One source of error which I’ve observed, was even recommended in the old ‘linpopup’ package documentation.
ICYMI, “Linpopup” was a Linux extension to the Samba server, meant to allow messages to be passed directly from one computer to another on a LAN. It was based on the old “WinPopup” feature, which Microsoft discontinued with Windows XP (Service Pack 2 ? )
I think that one of the problems with the original WinPopup was, that its messages were allowed to be rich text, including URLs, which users were tricked into clicking on, because users did not recognize that pop-up windows they were getting, were in fact intended as a feature, but that these messages were eventually sent out to blocks of IP addresses as a form of spam, sometimes carrying a payload of malware.
Unlike its Windows predecessor, LinPopup only allows Plain Old Text to be sent. But this posting is not meant to describe this, as a feature of Samba. I’m intending to showcase this as an example of a type of mistake, which modern-day thinkers make when creating configuration files. In order to ready a Samba server to receive these messages, a Linux user is given the suggestion to put the following into their /etc/samba/smb.conf, near the end of their [global] section:
message command = /usr/local/bin/LinPopUp "%f" "%m" %s; rm %s
I know this, because I custom-compiled the old package, and this was stated in the documentation.
Now, it is possible to configure some other program to receive the message, which Samba leaves in the temporary file ‘%s’, as long as we remember that any message command which Samba runs, will be run as user ‘nobody’, with the privileges of user ‘nobody’. That’s not a problem. But there is a problem with this configuration line, which users ran in to, and which users had trouble pinpointing.
This is meant for a configuration file, but the above syntax would be suitable for a shell script. A configuration file will often allow for an executable program to be specified, and will even go so far as to allow command-line parameters to be passed in. But a configuration file will not go so far, as to allow two programs to be executed in sequence. That is a luxury which too many modern coders take for granted, apparently.
The two programs referred to above are
In fact, this configuration mistake will pass in the semicolon, as part of the parameters to /usr/local/bin/LinPopUp , thereby mangling the ability of this program to identify the file the message is in.
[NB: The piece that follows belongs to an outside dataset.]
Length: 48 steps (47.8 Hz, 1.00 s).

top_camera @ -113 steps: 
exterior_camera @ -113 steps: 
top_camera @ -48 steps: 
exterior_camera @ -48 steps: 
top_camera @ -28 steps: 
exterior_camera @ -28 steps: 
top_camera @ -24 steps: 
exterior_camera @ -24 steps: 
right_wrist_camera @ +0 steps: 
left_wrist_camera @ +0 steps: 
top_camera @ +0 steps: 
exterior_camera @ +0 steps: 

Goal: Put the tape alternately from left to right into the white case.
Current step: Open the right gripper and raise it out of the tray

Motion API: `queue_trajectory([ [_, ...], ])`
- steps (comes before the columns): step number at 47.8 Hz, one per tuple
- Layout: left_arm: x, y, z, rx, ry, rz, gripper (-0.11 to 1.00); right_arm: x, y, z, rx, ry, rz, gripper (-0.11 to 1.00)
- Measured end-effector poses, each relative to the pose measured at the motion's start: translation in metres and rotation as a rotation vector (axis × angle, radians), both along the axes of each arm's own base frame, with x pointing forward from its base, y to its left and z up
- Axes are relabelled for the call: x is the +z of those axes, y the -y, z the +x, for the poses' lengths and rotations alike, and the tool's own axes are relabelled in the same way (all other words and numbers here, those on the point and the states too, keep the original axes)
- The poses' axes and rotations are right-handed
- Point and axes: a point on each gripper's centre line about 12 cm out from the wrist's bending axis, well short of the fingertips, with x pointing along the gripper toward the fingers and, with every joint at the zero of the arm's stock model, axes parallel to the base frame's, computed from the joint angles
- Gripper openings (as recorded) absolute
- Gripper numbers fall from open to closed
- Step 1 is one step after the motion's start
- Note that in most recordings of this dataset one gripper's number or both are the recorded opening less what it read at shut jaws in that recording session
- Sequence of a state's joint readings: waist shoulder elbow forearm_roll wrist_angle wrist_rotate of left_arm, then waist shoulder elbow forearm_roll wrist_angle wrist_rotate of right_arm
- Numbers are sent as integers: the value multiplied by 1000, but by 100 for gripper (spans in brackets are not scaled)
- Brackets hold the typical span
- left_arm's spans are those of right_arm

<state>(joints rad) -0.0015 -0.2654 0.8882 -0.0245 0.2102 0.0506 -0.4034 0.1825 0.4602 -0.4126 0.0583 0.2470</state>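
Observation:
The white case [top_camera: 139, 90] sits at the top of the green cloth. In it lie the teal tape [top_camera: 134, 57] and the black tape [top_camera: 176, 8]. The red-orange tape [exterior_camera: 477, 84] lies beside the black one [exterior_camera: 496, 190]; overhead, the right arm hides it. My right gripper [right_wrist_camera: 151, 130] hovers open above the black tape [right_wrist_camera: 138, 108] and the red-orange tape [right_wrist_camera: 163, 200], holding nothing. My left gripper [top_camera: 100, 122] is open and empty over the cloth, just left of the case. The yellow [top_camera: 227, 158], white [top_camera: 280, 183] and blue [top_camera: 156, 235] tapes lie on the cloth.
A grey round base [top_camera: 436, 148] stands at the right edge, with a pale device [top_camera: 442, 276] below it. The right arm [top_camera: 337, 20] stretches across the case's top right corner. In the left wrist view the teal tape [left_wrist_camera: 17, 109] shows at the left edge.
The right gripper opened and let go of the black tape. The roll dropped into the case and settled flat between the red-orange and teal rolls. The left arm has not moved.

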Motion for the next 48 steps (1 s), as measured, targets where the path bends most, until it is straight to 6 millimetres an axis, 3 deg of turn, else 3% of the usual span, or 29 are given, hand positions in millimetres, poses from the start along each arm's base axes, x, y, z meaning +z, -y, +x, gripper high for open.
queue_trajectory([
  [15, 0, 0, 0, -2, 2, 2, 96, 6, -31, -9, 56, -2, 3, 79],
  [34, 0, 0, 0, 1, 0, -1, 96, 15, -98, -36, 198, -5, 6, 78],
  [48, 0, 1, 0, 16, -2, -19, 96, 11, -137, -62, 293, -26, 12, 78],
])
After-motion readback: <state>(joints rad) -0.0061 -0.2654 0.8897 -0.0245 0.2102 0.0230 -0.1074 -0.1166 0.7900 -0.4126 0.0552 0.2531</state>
And then it will pass in the string “rm” as well…
What I had to do myself, was something like
message command = bash -c '/usr/local/bin/linpopup "%f" "%m" %s ; rm %s' &
The one program I’m telling Samba to run, is ‘bash’. It, in turn, can run several other programs synchronously, asynchronously, etc..
Also, it should be noted that the ‘&’ at the end of my line, is not equivalent to its use in shell scripts, where it tells a running instance of ‘bash’, to disconnect the child process immediately, and to continue running the rest of the script. My ‘&’ does not assume that ‘bash’ is already running, and appears as a parameter to ‘bash’ itself.
For all I know, ‘bash’ could simply ignore this. But I do know, that this ‘&’ does not interfere in my message command working…
(Edit : ) And, It is up to the way the Samba server parses its configuration file, whether it expands the variables, which begin with ‘%’ , inside single quotes. It doesn’t matter that ‘bash’ would not do so.